Key Preliminary Finding
This experiment demonstrated that acoustic energy generated through PWM-controlled excitation of a transmitting piezoelectric element can be detected through a paired receiving transducer under controlled benchtop conditions.
Observed waveform behavior supports the feasibility of acoustic signal propagation, reception, and acquisition within a simplified TX/RX piezoelectric platform.
The experiment additionally demonstrated that coupling quality, alignment stability, and excitation parameters directly influence waveform acquisition characteristics and received signal consistency.
Conclusion
This preliminary TX/RX benchtop experiment demonstrated measurable acoustic transmission and reception behavior between paired piezoelectric transducers under PWM-controlled excitation conditions.
The observed waveform responses support the physical feasibility of acoustic energy propagation and reception within a simplified piezoelectric transmission platform relevant to future wearable ultrasound-oriented architectures.
These findings establish foundational evidence supporting continued development of:
- TX/RX acoustic pathways
- Coupling optimization
- Signal conditioning
- AFE integration
- MHz-range transducer experimentation
- Wearable distributed transducer systems
Future experimental phases may include quantitative attenuation characterization, biological interface simulation, time-of-flight analysis, and advanced waveform processing.
Figure captions
Figure 1. PWM-controlled TX excitation platform incorporating DC power modulation hardware and transmitting piezoelectric stimulation circuitry used for controlled acoustic signal generation experiments.

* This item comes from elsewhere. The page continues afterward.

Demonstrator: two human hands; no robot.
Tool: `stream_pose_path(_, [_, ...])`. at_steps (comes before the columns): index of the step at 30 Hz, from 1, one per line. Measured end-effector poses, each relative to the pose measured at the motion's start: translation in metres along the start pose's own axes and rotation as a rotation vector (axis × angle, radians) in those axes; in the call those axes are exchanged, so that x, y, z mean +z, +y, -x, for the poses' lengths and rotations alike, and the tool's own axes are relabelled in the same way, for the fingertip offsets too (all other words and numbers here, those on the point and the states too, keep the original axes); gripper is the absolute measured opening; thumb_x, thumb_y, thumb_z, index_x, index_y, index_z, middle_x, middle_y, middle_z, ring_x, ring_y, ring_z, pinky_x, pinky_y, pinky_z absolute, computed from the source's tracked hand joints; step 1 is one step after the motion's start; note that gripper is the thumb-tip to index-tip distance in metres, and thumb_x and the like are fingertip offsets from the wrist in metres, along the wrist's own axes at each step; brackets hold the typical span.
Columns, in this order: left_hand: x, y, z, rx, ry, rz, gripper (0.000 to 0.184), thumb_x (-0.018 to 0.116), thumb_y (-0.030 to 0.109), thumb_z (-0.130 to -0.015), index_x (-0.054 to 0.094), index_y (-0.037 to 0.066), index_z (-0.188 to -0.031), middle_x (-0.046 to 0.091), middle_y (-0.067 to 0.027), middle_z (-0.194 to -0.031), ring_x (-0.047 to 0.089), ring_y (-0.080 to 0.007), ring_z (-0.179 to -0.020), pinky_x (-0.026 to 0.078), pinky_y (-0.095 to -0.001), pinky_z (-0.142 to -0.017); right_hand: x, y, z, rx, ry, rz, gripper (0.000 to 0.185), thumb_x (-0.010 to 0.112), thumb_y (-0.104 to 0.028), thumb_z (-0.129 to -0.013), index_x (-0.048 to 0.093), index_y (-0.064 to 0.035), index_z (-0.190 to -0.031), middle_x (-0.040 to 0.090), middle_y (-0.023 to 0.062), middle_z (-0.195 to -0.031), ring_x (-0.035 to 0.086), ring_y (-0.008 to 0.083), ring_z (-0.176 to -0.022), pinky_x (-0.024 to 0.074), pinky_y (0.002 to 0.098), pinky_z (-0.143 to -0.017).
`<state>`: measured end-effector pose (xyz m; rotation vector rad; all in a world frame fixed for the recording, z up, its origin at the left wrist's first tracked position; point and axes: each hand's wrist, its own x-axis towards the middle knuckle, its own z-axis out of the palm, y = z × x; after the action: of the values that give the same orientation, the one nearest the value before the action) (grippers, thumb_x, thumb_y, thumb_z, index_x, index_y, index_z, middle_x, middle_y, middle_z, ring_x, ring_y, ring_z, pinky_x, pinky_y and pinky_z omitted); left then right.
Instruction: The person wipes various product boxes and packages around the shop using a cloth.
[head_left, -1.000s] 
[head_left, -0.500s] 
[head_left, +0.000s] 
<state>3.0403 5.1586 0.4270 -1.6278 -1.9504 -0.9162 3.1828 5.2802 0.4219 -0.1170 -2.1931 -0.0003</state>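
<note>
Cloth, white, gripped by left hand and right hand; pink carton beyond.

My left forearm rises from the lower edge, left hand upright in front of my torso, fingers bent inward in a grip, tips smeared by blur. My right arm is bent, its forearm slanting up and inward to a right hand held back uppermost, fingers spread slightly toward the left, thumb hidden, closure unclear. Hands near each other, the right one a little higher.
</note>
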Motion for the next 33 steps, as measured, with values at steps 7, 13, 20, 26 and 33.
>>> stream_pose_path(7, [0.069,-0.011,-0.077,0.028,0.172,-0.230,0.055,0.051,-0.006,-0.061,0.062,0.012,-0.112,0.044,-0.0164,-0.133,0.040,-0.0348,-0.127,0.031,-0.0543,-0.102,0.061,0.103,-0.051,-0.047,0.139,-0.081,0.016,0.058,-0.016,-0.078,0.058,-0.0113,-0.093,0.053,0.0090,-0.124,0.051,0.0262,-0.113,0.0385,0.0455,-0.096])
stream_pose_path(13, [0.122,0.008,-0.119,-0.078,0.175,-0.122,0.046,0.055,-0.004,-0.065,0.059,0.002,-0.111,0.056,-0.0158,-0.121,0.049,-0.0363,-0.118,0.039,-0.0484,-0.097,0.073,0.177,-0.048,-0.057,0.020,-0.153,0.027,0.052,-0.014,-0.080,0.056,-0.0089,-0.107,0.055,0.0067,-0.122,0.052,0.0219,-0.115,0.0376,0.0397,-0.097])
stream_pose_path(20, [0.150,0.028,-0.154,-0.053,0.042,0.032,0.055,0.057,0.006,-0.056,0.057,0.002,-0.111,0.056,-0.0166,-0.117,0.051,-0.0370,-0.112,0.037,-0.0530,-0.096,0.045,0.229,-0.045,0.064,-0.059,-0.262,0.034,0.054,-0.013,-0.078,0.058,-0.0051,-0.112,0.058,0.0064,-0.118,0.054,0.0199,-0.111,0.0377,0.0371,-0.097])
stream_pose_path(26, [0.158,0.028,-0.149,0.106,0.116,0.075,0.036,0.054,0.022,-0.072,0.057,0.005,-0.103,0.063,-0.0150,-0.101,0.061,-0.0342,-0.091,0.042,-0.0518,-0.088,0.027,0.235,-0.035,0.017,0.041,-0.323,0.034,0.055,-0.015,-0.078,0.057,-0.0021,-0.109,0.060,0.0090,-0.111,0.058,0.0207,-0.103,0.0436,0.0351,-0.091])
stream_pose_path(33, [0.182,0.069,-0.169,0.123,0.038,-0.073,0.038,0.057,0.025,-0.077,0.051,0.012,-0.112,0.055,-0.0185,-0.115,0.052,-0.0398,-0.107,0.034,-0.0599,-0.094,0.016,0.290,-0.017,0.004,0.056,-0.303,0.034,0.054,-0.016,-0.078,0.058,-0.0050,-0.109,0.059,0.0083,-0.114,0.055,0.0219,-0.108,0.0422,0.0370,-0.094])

Figure 2. TX/RX acoustic coupling setup showing paired piezoelectric transducers positioned under controlled benchtop transmission conditions.
Figure 3. Oscilloscope waveform acquisition demonstrating measurable received signal behavior following acoustic transmission between TX and RX transducers.
Documentation Note
Images shown in this report represent selected frames from the experimental sequence.
Additional continuous video documentation of the TX/RX transmission experiment is maintained within MYaccess™ internal technical records.
Documentation note
Images shown here represent selected frames from the experiment.
Additional continuous video documentation of the test is maintained in MYaccess internal records.